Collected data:
■ ■ ■
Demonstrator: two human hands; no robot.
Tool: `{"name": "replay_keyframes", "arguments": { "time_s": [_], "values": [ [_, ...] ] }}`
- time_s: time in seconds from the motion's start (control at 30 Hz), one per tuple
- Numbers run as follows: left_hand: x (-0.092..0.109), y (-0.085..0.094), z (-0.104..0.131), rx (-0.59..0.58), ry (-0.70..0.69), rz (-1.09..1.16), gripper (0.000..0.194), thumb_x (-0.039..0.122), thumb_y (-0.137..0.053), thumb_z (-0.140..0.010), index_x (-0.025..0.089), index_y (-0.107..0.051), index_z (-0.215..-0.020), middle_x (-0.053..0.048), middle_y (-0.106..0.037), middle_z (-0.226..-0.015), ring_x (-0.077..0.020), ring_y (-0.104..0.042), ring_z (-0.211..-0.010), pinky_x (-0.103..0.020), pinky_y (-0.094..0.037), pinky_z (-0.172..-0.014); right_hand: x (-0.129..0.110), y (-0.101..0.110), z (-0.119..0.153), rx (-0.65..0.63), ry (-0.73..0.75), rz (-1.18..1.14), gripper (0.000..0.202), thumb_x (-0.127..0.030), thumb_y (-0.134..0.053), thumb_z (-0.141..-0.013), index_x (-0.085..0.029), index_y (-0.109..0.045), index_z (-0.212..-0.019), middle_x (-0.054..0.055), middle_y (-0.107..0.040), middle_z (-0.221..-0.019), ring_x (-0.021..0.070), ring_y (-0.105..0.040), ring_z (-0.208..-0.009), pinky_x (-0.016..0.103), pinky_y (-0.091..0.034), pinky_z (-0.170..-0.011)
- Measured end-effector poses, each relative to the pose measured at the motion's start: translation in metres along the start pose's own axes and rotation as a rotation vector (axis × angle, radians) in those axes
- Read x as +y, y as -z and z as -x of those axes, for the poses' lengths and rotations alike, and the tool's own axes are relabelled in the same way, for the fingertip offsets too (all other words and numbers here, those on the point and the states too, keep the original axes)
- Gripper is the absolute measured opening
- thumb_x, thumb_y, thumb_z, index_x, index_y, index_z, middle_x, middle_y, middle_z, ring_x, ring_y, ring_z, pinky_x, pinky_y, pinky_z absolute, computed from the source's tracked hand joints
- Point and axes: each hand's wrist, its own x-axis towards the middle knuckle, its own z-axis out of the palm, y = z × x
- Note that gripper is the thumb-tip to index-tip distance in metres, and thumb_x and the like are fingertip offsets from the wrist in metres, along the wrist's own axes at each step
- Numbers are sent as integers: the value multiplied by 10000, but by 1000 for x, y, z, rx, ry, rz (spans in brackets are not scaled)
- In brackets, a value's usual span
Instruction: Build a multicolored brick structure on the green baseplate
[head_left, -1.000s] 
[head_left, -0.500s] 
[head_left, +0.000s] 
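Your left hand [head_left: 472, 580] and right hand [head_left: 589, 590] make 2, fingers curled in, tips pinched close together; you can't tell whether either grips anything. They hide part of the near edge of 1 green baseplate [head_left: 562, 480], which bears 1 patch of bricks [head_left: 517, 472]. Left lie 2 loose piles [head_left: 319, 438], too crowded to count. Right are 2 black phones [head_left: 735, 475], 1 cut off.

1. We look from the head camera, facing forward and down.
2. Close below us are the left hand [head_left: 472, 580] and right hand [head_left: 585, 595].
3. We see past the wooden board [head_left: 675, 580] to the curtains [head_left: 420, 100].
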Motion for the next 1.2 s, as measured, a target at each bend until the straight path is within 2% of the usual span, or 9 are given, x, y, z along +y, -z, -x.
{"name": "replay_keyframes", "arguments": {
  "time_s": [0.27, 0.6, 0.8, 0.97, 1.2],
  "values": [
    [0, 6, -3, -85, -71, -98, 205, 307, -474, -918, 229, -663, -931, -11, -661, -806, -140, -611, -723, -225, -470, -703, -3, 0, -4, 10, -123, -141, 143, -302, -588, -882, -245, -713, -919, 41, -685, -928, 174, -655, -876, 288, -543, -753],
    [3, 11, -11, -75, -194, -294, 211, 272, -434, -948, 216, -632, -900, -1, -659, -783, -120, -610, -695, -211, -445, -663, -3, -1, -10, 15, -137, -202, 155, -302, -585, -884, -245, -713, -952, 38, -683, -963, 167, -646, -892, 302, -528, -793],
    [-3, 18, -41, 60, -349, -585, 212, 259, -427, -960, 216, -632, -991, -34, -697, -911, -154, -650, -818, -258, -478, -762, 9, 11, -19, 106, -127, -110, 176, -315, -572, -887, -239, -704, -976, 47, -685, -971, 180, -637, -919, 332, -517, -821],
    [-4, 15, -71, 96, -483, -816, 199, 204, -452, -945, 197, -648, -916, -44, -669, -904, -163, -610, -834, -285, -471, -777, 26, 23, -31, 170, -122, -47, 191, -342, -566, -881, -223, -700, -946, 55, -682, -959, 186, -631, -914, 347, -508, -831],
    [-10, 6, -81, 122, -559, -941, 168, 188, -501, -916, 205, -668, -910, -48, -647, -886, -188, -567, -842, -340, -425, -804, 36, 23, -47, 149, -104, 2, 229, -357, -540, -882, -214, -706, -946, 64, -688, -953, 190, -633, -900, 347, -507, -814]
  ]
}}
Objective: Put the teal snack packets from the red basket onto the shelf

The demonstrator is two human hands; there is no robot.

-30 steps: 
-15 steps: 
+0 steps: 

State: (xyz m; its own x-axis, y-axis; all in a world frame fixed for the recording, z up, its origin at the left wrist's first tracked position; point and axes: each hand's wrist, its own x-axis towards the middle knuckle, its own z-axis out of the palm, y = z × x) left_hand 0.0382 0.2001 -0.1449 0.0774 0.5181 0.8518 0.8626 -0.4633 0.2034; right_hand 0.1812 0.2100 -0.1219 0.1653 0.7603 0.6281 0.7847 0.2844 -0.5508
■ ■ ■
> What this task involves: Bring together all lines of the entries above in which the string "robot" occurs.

> Reply:
Demonstrator: two human hands; no robot.
The demonstrator is two human hands; there is no robot.

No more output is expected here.